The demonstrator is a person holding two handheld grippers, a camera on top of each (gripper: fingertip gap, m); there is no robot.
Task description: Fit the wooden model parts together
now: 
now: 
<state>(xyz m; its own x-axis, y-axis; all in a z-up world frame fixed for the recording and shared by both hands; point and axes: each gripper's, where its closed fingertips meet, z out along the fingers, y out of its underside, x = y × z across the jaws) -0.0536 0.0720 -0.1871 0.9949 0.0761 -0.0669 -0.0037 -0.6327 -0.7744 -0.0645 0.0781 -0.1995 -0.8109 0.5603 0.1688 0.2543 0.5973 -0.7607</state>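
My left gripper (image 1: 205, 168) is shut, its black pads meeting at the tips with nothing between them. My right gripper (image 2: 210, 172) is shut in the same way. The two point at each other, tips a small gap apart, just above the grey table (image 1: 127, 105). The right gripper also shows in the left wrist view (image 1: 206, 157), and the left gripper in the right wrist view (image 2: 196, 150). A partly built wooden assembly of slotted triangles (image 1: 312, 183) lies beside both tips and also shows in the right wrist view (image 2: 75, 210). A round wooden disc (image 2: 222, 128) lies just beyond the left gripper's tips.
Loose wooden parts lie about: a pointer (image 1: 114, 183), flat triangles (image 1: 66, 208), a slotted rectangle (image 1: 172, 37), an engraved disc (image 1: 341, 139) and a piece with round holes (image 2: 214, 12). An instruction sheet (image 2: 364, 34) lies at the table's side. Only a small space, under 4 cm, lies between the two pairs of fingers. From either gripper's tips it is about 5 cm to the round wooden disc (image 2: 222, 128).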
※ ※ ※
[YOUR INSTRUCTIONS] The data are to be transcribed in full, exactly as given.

[REPLY TO THE TASK]
The demonstrator is a person holding two handheld grippers, a camera on top of each (gripper: fingertip gap, m); there is no robot.
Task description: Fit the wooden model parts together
now: 
now: 
<state>(xyz m; its own x-axis, y-axis; all in a z-up world frame fixed for the recording and shared by both hands; point and axes: each gripper's, where its closed fingertips meet, z out along the fingers, y out of its underside, x = y × z across the jaws) -0.0536 0.0720 -0.1871 0.9949 0.0761 -0.0669 -0.0037 -0.6327 -0.7744 -0.0645 0.0781 -0.1995 -0.8109 0.5603 0.1688 0.2543 0.5973 -0.7607</state>
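My left gripper (image 1: 205, 168) is shut, its black pads meeting at the tips with nothing between them. My right gripper (image 2: 210, 172) is shut in the same way. The two point at each other, tips a small gap apart, just above the grey table (image 1: 127, 105). The right gripper also shows in the left wrist view (image 1: 206, 157), and the left gripper in the right wrist view (image 2: 196, 150). A partly built wooden assembly of slotted triangles (image 1: 312, 183) lies beside both tips and also shows in the right wrist view (image 2: 75, 210). A round wooden disc (image 2: 222, 128) lies just beyond the left gripper's tips.
Loose wooden parts lie about: a pointer (image 1: 114, 183), flat triangles (image 1: 66, 208), a slotted rectangle (image 1: 172, 37), an engraved disc (image 1: 341, 139) and a piece with round holes (image 2: 214, 12). An instruction sheet (image 2: 364, 34) lies at the table's side. Only a small space, under 4 cm, lies between the two pairs of fingers. From either gripper's tips it is about 5 cm to the round wooden disc (image 2: 222, 128).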

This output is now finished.